In the place we know today as the province of Tierra del Fuego, there lived a people that 6,000 years ago inhabited the inhospitable and cold coasts of the great island at the end of the world; and that today is no longer here.
The Tehuelches, Aonikenk or Patagones are an indigenous people of Patagonia who were located in Patagonia, between the Negro River and the Strait of Magellan (where the city of Puerto Natales is now located), they were known to be very large and seem to have been the basis of the great myth of the Patagonian giants.
The Selk’nam or Onas are an Amerindian people native to the Big Island of Tierra del Fuego, (“Kárwkènká” in the Selknam language) at the southern tip of the American continent, currently the territory of Argentina and Chile.
Originally they were land nomads, hunters and gatherers. After a genocide at the beginning of the 20th century and a process of transculturation that operated for more than a century, the Selk’nam were dispersed across the continent, a number of children were sold in continental ports and the language was extinct for some decades. Fear, ridicule and the official assertion that they were extinct led the Selk’nam to accept invisibilization, but in recent years the Selk’nam communities have begun a process of visibilization, cultural recovery and language revitalization.

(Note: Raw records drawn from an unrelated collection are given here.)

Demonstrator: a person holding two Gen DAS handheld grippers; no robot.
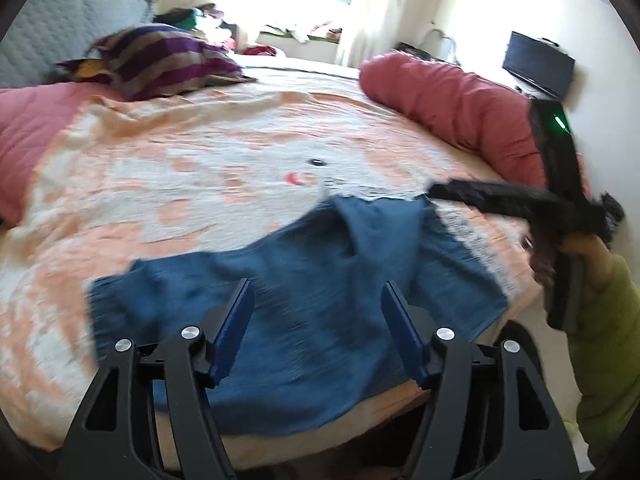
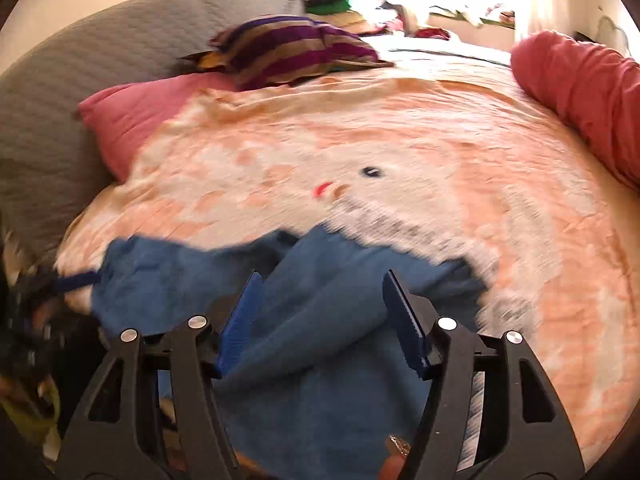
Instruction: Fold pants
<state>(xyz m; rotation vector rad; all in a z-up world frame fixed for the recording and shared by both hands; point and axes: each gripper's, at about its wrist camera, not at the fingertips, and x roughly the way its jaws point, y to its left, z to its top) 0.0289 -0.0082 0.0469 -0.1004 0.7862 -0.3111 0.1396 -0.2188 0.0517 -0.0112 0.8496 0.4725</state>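
Observation:
Blue pants lie rumpled on the near edge of the bed, with folds and a raised ridge in the middle. They also show in the right wrist view. My left gripper is open and empty, hovering just above the pants. My right gripper is open and empty above the pants' folds. In the left wrist view the right gripper's black body reaches in from the right, held by a hand in a green sleeve. Both views are blurred by motion.
The bed has a peach and white blanket. A rolled red quilt lies along the right side. A pink pillow, a purple striped cushion and a grey headboard are at the far left. Clutter sits by the window.

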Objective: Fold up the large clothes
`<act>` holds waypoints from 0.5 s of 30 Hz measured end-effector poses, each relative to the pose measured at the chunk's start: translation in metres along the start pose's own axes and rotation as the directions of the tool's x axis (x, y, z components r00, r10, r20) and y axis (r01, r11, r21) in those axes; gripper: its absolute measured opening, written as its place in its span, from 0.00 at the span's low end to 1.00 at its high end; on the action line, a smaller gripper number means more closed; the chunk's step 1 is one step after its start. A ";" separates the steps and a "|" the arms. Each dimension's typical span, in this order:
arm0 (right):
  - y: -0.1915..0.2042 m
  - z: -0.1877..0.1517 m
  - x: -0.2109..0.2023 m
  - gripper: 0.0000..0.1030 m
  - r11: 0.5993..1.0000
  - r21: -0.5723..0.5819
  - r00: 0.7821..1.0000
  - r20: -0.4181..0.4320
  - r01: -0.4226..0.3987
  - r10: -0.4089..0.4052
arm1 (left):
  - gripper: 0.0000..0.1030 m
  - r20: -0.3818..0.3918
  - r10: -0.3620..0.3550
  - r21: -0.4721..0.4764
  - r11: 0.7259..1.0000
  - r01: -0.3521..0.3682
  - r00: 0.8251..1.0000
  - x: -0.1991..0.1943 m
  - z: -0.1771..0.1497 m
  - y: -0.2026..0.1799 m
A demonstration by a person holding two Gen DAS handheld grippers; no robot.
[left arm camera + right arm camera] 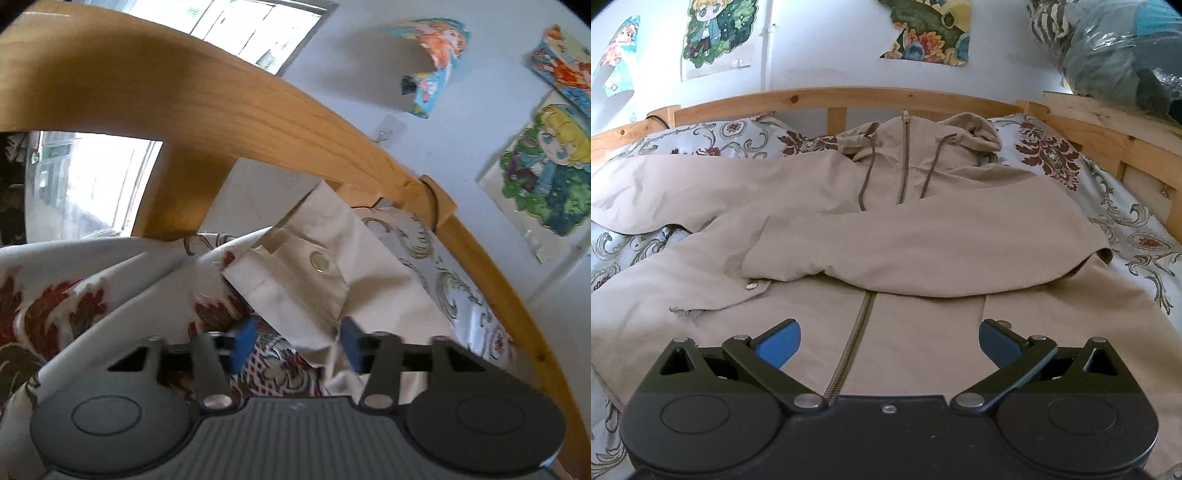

The 2010 National Population Census in Argentina revealed the existence of 2761 people who self-identified as Onas throughout the country, 294 of whom in the province of Tierra del Fuego, Antarctica and South Atlantic Islands.6 In the 2017 Chilean Census, 1,144 people self-identified as Selk’nam living in all regions of Chile.
The Kaweskar (also known as Kawashkar among other variants, and called by European navigators in the nineteenth century as Alacalufes, Alakaluf or Halakwulup) are a people native to the southern area of Chile and Argentina. Until the middle of the 20th century they were nomads who traveled in canoes through the southern channels of western Patagonia, between the Gulf of Penas and the Strait of Magellan. In the last century their population was reduced by massacres and death by disease, as well as abandonment of the group. On the other hand, their traditional way of life suffered a strong transformation after the contact with Chileans and foreign navigators. In the 21st century most of the Kawésqar live in the town of Puerto Eden and in the cities of Puerto Natales and Punta Arenas.